Я отнял телефон от уха, вздернул голову кверху, будто боясь, что сейчас из носа рванет кровь, бродил взглядом по потолку с трещинами нашей съемной квартиры и долго пытался найти там ответ на мучавший меня тогда вопрос.
— На какие деньги?, — лишь спросил я, надеясь на чудо, что мама просто получила наследство или еще какое чудо финансовое приключилось.
— Ну, мать сказала, что накопила, плюс ты своим деньгами помог! — без тени сомнения хмыкнул Лешка.
И тут я буквально пропотел.
В голове за секунду пробежала постановочная сцена нашего с Мариной просмотра квартиры, наш предстоящий звонок банку, геометрия моей старательно сложенной суммы.
Я тогда, кажется, не дослушал брата. Положил трубку, сразу же набрал маму.
Она взяла трубку спокойно и уверенно, словно ждала моего звонка с вопросами.
— Мам, — сказал я, — это правда?
Ответ ее был обыденным, даже без капельки волнения или вины передо мной: — Правда. А что такого? Это ж мы — мы семья. И деньги — наши деньги — семейные.
—Я же не украла их у кого-то?! Я взяла и сделала подарок сыну — а что?
— Лешке двадцать лет как-никак исполняется. Ему же надо, он молодой. Сейчас без машины-то как? И на работу ему ездить, и по жизни — друзья же, девчонки. Не будут над ним смеяться! — лишь проговорила мать.
Я почувствовал, как меня распирает какое-то детское чувство предательства и обиды. Руки в этот момент опустились.
Мне было двадцать шесть, я всю жизнь сдерживал себя от лишних трат и лишних эмоций, но сейчас хотел швырнуть телефон в окно.
— Мам, мы с Мариной в эти выходные смотрим квартиру. Я говорил тебе, для чего мне нужны деньги. Я всем обещал, что если квартира нам подойдет, мы выходим на сделку и я вношу первоначальный взнос сразу, — я постарался говорить спокойно, с расстановкой, но каждое слово давило на мать, словно каменная плита.
— Это как раз те деньги в сумке, мам, которые я просил сохранить у себя! На наше с Маринкой будущее!

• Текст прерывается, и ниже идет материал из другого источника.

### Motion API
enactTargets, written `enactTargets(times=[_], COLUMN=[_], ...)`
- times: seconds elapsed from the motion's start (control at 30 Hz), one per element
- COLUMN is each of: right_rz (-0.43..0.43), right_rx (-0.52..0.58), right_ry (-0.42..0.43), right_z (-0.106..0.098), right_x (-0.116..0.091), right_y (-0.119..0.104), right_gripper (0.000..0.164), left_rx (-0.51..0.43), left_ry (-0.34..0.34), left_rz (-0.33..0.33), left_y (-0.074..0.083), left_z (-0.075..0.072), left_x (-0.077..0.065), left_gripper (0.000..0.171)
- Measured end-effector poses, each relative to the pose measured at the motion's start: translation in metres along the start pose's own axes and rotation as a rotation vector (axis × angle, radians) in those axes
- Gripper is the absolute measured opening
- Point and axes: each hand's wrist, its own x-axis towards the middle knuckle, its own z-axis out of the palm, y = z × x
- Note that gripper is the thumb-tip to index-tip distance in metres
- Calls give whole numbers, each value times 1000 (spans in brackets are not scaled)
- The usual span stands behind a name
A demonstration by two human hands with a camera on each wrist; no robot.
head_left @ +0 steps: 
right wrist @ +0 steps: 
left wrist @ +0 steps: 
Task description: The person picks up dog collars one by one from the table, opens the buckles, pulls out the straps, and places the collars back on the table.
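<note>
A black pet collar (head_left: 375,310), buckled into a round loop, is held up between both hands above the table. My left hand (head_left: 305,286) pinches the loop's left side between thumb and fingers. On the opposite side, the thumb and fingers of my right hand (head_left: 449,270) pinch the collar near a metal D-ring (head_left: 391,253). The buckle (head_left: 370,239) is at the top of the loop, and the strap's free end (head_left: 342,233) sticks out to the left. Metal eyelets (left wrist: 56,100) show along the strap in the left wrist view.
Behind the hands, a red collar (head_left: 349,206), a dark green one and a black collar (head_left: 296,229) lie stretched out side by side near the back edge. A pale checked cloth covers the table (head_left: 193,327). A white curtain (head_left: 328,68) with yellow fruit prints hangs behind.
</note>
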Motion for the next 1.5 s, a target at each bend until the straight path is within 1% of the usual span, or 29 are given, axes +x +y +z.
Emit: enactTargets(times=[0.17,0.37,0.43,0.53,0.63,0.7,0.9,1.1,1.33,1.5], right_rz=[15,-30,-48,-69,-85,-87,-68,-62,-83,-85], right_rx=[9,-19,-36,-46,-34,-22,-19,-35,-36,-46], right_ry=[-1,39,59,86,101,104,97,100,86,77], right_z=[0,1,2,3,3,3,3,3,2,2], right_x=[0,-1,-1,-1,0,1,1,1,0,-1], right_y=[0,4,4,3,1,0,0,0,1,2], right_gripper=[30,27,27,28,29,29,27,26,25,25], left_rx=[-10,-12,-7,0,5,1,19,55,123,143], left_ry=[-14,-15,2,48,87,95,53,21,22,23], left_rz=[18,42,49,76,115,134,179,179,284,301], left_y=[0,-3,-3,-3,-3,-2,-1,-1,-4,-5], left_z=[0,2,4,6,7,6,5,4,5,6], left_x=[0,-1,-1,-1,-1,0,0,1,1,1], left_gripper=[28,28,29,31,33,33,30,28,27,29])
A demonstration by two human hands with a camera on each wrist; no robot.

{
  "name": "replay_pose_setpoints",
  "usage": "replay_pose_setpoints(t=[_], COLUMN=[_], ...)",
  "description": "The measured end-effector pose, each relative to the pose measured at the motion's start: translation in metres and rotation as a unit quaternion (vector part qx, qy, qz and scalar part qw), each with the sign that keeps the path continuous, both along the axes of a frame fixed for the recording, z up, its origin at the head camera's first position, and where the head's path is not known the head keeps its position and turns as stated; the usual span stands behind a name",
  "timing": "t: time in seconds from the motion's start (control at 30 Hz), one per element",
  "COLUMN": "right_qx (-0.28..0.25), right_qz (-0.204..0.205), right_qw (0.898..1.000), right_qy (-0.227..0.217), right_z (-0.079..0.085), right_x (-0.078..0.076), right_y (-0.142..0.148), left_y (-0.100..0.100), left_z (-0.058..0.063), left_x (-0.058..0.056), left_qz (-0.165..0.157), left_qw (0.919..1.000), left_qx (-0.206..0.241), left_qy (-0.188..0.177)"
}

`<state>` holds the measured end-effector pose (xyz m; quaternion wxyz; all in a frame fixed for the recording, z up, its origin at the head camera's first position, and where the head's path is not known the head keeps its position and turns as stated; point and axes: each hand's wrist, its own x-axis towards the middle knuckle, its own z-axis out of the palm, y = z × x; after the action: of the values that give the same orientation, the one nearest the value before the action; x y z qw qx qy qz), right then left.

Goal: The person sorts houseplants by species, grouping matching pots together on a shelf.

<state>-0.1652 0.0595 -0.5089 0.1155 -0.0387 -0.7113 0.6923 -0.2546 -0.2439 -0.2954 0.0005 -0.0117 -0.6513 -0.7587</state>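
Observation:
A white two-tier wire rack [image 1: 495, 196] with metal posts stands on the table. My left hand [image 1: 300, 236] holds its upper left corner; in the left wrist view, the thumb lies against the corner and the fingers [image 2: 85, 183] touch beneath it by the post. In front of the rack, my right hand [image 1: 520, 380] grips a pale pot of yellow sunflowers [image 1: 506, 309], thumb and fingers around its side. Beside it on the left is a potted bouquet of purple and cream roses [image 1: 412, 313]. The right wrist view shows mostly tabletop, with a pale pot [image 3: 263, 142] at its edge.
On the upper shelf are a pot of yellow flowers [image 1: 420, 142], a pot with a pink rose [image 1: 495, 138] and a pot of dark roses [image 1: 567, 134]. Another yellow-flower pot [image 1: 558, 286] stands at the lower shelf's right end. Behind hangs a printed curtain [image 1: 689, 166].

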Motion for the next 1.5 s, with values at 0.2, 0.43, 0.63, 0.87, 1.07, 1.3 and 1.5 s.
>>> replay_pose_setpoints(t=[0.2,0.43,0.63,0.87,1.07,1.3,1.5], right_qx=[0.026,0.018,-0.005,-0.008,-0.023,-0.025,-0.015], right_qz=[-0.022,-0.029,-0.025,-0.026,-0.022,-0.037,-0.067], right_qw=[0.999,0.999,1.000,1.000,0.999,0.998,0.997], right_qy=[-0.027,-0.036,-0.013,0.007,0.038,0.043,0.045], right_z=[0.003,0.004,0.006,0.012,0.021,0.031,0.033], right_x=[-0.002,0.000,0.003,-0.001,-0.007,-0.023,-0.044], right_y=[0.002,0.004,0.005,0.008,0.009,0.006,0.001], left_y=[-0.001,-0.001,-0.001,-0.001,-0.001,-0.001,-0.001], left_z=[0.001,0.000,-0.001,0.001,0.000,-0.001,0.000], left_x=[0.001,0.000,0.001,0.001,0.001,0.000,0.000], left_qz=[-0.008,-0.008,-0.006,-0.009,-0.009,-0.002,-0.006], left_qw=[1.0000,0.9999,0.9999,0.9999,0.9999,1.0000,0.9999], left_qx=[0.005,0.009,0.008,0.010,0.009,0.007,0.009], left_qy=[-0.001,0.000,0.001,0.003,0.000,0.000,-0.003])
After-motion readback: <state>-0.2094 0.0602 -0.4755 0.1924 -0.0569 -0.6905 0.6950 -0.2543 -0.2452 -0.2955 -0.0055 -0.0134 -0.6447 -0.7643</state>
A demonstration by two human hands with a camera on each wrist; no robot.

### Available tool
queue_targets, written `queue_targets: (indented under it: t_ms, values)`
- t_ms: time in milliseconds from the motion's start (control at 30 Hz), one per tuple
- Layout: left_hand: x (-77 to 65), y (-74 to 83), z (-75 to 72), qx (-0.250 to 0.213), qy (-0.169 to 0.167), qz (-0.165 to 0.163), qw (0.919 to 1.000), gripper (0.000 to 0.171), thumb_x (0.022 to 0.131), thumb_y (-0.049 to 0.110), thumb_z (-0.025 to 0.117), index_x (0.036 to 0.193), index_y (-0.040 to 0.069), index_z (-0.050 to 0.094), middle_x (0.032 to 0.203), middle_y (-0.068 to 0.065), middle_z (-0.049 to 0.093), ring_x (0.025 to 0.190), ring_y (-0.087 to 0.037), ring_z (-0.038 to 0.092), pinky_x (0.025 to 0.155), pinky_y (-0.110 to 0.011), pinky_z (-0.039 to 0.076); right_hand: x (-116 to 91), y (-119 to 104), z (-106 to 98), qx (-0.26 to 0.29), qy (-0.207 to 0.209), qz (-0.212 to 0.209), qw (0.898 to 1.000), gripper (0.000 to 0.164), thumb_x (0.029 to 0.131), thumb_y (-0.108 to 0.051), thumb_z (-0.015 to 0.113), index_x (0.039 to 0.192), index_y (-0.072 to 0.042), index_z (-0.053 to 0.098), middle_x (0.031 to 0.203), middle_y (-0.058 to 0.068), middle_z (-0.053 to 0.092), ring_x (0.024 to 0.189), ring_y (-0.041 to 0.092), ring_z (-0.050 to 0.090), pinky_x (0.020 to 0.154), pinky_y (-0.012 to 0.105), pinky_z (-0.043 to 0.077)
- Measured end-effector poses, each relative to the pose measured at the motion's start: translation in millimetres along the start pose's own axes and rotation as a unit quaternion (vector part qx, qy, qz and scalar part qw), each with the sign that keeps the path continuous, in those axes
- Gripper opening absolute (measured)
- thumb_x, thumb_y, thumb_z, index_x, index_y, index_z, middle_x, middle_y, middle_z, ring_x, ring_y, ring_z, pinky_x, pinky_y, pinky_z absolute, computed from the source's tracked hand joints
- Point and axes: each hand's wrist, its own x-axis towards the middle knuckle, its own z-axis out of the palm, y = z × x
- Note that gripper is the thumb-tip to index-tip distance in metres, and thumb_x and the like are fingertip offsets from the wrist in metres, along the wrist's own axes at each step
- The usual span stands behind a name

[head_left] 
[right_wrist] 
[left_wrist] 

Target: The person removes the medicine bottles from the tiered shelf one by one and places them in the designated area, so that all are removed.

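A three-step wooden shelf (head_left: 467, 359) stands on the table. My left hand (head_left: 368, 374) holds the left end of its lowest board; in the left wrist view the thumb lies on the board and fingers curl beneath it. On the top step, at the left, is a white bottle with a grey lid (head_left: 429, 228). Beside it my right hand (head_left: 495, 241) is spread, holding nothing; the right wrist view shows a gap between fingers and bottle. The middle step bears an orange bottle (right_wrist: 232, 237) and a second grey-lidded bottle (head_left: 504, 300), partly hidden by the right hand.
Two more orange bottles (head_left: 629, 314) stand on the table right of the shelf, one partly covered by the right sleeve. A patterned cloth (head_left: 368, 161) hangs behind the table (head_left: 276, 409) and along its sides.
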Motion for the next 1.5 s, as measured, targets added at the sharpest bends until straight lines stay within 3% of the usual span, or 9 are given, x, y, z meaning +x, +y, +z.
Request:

Мать меня беспардонно перебила
— Хватит драматизировать. Что, у тебя ничего нет, что ли?! Ты говоришь, как будто я тебя без всего оставила? Машина есть, работа есть, девушка любимая. Все есть.
— А у него — жизнь только начинается. Ему надо стартовать красиво, а не бомжевать. Да и вообще — ты мог бы предложить сам помочь с покупкой. Ты же знаешь, он давно у меня машину просит!
— Это твой брат, между прочим... И я же не просто так взяла и всё, я верну! Да, не всё сразу: четыреста тысяч у меня на вкладе лежит, через пол-года вклад закончится, проценты начислят по нему — деньги твои.
— Просто не хочу сейчас проценты терять..., — деловито проговорила мать.
Я не знал, хохотать мне истерическим смехом или разбить трубку.
— Мама, ты серьезно, четыреста тысяч, через пол-года! Мне сейчас мой миллион нужен, не меньше! — спросил я.
— Да, четыреста тысяч, ну и плюс проценты по вкладу, тоже тебе отдам, так ужи быть. — сжалилась надо мной мать.
—А остальные шестьсот? — лишь спросил я.
— А остальное — считай твоим подарком брату на день рождения. Ну а что? Он же родной тебе!
Мы договорили плохо. Я пришел на кухню к Марине и сел на край дивана так, будто он был скалой. Марина молча поставила на стол суп, и я рассказал — без приправ, просто как есть. Она слушала, замерев с ложкой, потом положила руку на мой затылок. «Будем разбираться», — сказала она. И это «мы» было единственной реальностью, которая в тот день меня не поранила.